2) Do you even know how radiometric dating works?
3) Radioactive decay is great because it works in a mathematically predictable manner, meaning that even though we haven't been around to actually witness the half-lives of many of these useful materials, it can be predicted with an enormous amount of reliability.
I'd love for you to back your comments about dating up...though I will concede that I agree with a lot of your more general points regarding science and our understanding of the universe.
My ignorance? How about you stop being so hostile. This is a simple conversation. If you're incapable of having a rational and respectful conversation with a fellow poster, perhaps you shouldn't engage?
That said, isotope concentrations can be measured very accurately, but isotope concentrations are not dates. To derive ages from such measurements, unprovable assumptions have to be made such as:
- Atmospheric and planetary conditions at the time the object was first expected to have existed.
- The starting conditions are known (for example, that there was no daughter isotope present at the start, or that we know how much was there).

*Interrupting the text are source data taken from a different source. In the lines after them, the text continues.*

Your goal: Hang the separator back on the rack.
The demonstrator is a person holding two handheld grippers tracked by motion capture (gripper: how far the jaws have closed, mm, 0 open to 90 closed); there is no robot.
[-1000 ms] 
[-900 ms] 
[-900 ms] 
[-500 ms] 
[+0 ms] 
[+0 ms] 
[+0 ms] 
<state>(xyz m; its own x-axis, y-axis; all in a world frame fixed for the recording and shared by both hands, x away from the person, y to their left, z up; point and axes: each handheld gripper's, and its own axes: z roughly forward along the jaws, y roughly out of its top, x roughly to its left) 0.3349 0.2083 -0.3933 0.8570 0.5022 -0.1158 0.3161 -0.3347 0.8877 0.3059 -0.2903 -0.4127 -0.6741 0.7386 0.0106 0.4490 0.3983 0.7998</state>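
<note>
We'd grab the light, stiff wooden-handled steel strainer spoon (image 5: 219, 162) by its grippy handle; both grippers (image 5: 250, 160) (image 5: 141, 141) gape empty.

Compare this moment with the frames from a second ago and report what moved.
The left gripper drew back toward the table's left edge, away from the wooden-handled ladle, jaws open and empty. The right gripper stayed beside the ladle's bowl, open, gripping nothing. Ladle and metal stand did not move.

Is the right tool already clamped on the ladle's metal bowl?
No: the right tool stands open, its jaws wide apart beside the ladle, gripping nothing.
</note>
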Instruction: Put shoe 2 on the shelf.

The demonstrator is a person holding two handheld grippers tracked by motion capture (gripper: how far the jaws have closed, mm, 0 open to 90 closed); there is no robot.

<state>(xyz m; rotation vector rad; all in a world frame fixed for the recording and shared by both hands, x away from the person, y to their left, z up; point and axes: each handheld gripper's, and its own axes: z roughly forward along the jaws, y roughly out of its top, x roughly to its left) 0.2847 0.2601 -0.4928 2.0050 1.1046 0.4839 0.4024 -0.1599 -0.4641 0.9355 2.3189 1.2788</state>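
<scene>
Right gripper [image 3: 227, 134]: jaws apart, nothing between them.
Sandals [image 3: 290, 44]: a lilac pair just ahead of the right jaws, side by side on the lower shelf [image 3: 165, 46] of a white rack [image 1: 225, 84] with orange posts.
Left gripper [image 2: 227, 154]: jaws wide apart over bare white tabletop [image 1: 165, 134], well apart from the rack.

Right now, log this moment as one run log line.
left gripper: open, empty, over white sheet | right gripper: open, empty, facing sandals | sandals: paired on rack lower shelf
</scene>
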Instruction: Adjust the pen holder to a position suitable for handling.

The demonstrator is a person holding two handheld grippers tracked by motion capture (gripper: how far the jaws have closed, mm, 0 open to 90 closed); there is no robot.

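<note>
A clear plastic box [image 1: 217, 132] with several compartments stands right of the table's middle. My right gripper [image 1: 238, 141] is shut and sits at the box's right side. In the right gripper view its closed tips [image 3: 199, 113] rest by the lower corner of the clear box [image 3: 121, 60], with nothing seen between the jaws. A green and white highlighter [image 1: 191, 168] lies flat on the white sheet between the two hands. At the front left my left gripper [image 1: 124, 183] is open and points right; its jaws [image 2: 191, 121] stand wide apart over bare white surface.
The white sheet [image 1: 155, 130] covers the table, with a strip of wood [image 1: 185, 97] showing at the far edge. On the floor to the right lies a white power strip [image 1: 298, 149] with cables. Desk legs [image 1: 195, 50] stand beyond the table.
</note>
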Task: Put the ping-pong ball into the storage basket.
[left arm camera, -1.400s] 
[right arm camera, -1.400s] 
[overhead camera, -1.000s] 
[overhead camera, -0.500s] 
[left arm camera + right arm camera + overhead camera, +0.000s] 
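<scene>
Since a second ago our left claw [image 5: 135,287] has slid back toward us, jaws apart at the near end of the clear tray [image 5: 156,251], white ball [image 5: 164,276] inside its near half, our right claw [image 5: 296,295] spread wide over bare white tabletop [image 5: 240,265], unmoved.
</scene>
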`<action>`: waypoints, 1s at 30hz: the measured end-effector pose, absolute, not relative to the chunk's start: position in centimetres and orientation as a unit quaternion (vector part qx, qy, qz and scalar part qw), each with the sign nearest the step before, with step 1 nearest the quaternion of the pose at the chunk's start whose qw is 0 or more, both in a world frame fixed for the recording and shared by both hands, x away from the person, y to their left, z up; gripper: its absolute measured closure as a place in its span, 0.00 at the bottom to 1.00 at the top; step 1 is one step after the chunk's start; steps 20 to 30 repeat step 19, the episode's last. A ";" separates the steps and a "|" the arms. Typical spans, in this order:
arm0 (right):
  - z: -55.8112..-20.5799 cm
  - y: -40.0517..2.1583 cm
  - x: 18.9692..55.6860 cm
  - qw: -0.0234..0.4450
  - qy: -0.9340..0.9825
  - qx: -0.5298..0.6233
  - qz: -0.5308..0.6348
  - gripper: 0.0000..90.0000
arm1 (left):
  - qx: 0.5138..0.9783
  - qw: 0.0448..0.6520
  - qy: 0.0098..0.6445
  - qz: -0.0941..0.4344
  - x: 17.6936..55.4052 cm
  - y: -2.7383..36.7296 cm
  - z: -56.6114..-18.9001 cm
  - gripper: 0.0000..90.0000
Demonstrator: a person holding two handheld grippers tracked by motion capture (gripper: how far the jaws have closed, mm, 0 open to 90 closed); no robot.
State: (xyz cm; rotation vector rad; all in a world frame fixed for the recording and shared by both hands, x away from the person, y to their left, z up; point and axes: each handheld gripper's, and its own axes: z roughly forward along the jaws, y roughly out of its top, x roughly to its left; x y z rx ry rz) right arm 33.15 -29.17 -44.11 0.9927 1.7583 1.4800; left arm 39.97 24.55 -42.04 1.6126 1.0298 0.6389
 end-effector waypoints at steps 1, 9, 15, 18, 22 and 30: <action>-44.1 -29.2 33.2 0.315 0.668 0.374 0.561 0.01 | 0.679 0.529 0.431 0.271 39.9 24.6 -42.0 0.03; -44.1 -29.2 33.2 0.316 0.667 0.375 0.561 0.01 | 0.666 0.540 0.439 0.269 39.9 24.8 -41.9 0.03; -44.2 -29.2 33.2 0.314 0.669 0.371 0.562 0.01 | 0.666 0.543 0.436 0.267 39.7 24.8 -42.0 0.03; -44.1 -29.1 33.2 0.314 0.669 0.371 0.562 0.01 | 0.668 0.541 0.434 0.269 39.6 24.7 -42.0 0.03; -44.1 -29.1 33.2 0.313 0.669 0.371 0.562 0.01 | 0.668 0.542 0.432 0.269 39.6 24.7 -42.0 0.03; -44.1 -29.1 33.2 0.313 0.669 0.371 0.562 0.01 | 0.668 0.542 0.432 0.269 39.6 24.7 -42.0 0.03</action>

- Decay rates have always been constant.
- Systems were closed or isolated so that no parent or daughter isotopes were lost or added.
Regardless of what we think we know, we have to make a lot of assumptions (otherwise known as THEORIES).
As to the notion that determining an element's half-life is always accurate, it is you who are being 'ignorant'. Regardless of the material being dated, the half-life is still based on probability and the result isn't always the same. In fact, half-life can only reliably be determined 50% of the time, and even then it's subject to the above assumptions, as well as a few more assumptions that there is:
- A constant decay rate--this is a reasonable assumption based upon observed physical properties.
- No loss or gain of Uranium or Lead during the "life" of the rock.--To avoid this problem, paleontologists choose specimes that appear to have no erosion forces acting on it. This is difficult to objectively guarantee, but it is nonetheless a reasonable assumption.
- It is assumed that NO Lead was in the specimen when it was formed. This assumption is illogical, and is actually the entire basis for U-Pb dating. Why wouldn't there be Lead in the specimen when it was formed? Why would there be Uranium and no Lead? How do we know that there was no Lead in the specimen when it was formed?
Thus, the questions abound. There IS NO definitive evidence that our aging techniques are as accurate as they'd need to be to formulate any concrete evidence on the age of something, whether it's a fossil or whether it's uranium.
Anyway, this subject is way off topic for this thread. And it should probably stop here and move to a thread outside of the political forum.